## What this task involves
What follows is a set of records; give them all back exactly.

(Dataset records)
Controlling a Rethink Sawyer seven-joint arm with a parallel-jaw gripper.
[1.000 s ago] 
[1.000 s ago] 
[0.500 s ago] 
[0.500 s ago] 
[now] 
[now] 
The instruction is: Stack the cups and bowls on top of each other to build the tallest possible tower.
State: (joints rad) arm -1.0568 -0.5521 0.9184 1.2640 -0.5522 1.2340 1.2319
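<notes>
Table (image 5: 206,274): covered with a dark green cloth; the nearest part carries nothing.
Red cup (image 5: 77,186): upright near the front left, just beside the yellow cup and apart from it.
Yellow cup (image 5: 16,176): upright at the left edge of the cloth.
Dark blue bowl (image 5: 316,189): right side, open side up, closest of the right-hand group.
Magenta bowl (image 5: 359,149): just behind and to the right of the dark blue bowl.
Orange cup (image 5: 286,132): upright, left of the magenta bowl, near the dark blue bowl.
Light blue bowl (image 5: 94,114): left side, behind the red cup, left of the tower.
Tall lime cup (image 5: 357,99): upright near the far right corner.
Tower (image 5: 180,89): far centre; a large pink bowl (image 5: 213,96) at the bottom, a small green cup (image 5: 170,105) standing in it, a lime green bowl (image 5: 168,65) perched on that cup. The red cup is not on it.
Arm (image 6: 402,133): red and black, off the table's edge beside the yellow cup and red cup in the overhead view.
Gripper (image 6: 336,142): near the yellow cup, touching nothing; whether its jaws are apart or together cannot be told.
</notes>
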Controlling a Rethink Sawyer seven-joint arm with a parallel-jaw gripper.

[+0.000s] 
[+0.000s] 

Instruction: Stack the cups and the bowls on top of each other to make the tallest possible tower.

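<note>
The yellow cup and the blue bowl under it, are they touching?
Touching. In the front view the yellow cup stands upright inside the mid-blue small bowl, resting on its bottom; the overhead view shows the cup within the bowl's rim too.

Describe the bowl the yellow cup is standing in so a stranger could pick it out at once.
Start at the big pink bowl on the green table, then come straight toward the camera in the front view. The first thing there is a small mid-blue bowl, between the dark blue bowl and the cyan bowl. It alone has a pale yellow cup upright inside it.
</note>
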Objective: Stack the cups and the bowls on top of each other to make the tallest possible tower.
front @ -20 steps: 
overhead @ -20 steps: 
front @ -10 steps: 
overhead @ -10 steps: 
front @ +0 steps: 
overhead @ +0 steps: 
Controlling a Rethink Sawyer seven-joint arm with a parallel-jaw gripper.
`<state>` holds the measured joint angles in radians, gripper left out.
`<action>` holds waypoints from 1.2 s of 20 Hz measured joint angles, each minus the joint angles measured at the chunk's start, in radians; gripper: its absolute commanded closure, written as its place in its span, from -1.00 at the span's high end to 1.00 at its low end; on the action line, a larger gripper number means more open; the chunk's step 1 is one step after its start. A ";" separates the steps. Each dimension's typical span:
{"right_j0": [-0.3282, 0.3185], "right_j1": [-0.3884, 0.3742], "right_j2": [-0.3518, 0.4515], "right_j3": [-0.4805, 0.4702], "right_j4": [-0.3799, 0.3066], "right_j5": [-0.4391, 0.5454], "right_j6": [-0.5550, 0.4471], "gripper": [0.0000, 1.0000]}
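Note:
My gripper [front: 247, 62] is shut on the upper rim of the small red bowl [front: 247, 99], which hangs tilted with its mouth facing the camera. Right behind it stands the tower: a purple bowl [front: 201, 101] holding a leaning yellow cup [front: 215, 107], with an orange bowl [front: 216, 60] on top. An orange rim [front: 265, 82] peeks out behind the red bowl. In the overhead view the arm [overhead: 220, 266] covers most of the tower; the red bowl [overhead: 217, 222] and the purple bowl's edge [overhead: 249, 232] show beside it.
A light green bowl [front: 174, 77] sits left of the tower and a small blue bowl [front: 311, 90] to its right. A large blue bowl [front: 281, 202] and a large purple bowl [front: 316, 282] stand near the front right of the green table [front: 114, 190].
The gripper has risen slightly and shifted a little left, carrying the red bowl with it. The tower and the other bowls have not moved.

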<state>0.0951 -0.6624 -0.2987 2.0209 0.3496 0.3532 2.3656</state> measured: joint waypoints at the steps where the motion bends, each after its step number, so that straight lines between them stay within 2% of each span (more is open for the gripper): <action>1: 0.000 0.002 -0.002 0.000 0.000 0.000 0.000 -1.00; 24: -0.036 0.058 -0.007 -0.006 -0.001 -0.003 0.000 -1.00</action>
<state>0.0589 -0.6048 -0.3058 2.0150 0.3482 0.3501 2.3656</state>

## Task answer
Controlling a Rethink Sawyer seven-joint arm with a parallel-jaw gripper.
[1.000 s ago] 
[1.000 s ago] 
[0.500 s ago] 
[0.500 s ago] 
[now] 
[now] 
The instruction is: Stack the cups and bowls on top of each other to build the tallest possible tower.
State: (joints rad) arm -1.0568 -0.5521 0.9184 1.2640 -0.5522 1.2340 1.2319
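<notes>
Table (image 5: 206,274): covered with a dark green cloth; the nearest part carries nothing.
Red cup (image 5: 77,186): upright near the front left, just beside the yellow cup and apart from it.
Yellow cup (image 5: 16,176): upright at the left edge of the cloth.
Dark blue bowl (image 5: 316,189): right side, open side up, closest of the right-hand group.
Magenta bowl (image 5: 359,149): just behind and to the right of the dark blue bowl.
Orange cup (image 5: 286,132): upright, left of the magenta bowl, near the dark blue bowl.
Light blue bowl (image 5: 94,114): left side, behind the red cup, left of the tower.
Tall lime cup (image 5: 357,99): upright near the far right corner.
Tower (image 5: 180,89): far centre; a large pink bowl (image 5: 213,96) at the bottom, a small green cup (image 5: 170,105) standing in it, a lime green bowl (image 5: 168,65) perched on that cup. The red cup is not on it.
Arm (image 6: 402,133): red and black, off the table's edge beside the yellow cup and red cup in the overhead view.
Gripper (image 6: 336,142): near the yellow cup, touching nothing; whether its jaws are apart or together cannot be told.
</notes>
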Controlling a Rethink Sawyer seven-joint arm with a parallel-jaw gripper.

[+0.000s] 
[+0.000s] 

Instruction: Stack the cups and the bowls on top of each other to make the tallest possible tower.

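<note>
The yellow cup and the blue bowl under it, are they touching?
Touching. In the front view the yellow cup stands upright inside the mid-blue small bowl, resting on its bottom; the overhead view shows the cup within the bowl's rim too.

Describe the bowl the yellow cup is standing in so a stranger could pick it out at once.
Start at the big pink bowl on the green table, then come straight toward the camera in the front view. The first thing there is a small mid-blue bowl, between the dark blue bowl and the cyan bowl. It alone has a pale yellow cup upright inside it.
</note>
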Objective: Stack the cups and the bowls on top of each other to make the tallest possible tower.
front @ -20 steps: 
overhead @ -20 steps: 
front @ -10 steps: 
overhead @ -10 steps: 
front @ +0 steps: 
overhead @ +0 steps: 
Controlling a Rethink Sawyer seven-joint arm with a parallel-jaw gripper.
`<state>` holds the measured joint angles in radians, gripper left out.
`<action>` holds waypoints from 1.2 s of 20 Hz measured joint angles, each minus the joint angles measured at the chunk's start, in radians; gripper: its absolute commanded closure, written as its place in its span, from -1.00 at the span's high end to 1.00 at its low end; on the action line, a larger gripper number means more open; the chunk's step 1 is one step after its start. A ";" separates the steps. Each dimension's typical span:
{"right_j0": [-0.3282, 0.3185], "right_j1": [-0.3884, 0.3742], "right_j2": [-0.3518, 0.4515], "right_j3": [-0.4805, 0.4702], "right_j4": [-0.3799, 0.3066], "right_j5": [-0.4391, 0.5454], "right_j6": [-0.5550, 0.4471], "gripper": [0.0000, 1.0000]}
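Note:
My gripper [front: 247, 62] is shut on the upper rim of the small red bowl [front: 247, 99], which hangs tilted with its mouth facing the camera. Right behind it stands the tower: a purple bowl [front: 201, 101] holding a leaning yellow cup [front: 215, 107], with an orange bowl [front: 216, 60] on top. An orange rim [front: 265, 82] peeks out behind the red bowl. In the overhead view the arm [overhead: 220, 266] covers most of the tower; the red bowl [overhead: 217, 222] and the purple bowl's edge [overhead: 249, 232] show beside it.
A light green bowl [front: 174, 77] sits left of the tower and a small blue bowl [front: 311, 90] to its right. A large blue bowl [front: 281, 202] and a large purple bowl [front: 316, 282] stand near the front right of the green table [front: 114, 190].
The gripper has risen slightly and shifted a little left, carrying the red bowl with it. The tower and the other bowls have not moved.
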
<state>0.0951 -0.6624 -0.2987 2.0209 0.3496 0.3532 2.3656</state> measured: joint waypoints at the steps where the motion bends, each after its step number, so that straight lines between them stay within 2% of each span (more is open for the gripper): <action>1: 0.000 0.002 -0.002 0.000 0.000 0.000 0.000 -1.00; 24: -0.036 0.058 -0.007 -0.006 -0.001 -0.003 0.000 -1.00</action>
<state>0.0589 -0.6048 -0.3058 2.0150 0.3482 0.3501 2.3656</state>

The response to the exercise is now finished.